*EXERCISE*
Check each line below for the word "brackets", and copy those that have it.

*DATA PROVIDED*

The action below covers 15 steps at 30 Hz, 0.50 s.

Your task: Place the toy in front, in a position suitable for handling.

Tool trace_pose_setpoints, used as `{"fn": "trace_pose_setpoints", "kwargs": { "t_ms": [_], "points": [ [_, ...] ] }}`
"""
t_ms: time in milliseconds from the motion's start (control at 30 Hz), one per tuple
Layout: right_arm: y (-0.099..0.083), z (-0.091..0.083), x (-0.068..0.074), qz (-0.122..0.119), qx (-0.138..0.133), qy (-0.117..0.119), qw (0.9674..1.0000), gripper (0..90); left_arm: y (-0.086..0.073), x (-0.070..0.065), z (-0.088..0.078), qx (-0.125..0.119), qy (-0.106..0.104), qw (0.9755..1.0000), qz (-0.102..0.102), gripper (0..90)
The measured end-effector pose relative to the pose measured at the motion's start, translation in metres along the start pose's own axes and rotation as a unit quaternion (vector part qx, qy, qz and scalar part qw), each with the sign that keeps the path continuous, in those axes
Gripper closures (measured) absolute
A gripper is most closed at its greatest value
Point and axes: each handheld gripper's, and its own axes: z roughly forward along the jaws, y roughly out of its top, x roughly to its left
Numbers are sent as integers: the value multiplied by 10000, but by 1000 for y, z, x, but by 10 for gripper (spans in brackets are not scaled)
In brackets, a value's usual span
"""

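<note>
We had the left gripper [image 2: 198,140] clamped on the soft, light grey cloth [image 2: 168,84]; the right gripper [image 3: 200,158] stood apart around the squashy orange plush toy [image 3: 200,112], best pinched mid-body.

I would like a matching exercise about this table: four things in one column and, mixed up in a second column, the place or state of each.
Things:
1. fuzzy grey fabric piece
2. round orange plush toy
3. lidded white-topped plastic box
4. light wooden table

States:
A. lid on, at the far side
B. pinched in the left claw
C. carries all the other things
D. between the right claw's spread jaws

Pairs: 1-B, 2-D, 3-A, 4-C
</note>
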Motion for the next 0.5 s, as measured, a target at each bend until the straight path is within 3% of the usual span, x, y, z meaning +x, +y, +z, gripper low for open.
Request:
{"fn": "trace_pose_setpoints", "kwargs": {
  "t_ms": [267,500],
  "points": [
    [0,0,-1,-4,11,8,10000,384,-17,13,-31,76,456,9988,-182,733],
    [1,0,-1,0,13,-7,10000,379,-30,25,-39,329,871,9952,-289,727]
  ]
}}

*RESULT*
Numbers are sent as integers: the value multiplied by 10000, but by 1000 for y, z, x, but by 10 for gripper (spans in brackets are not scaled)
In brackets, a value's usual span

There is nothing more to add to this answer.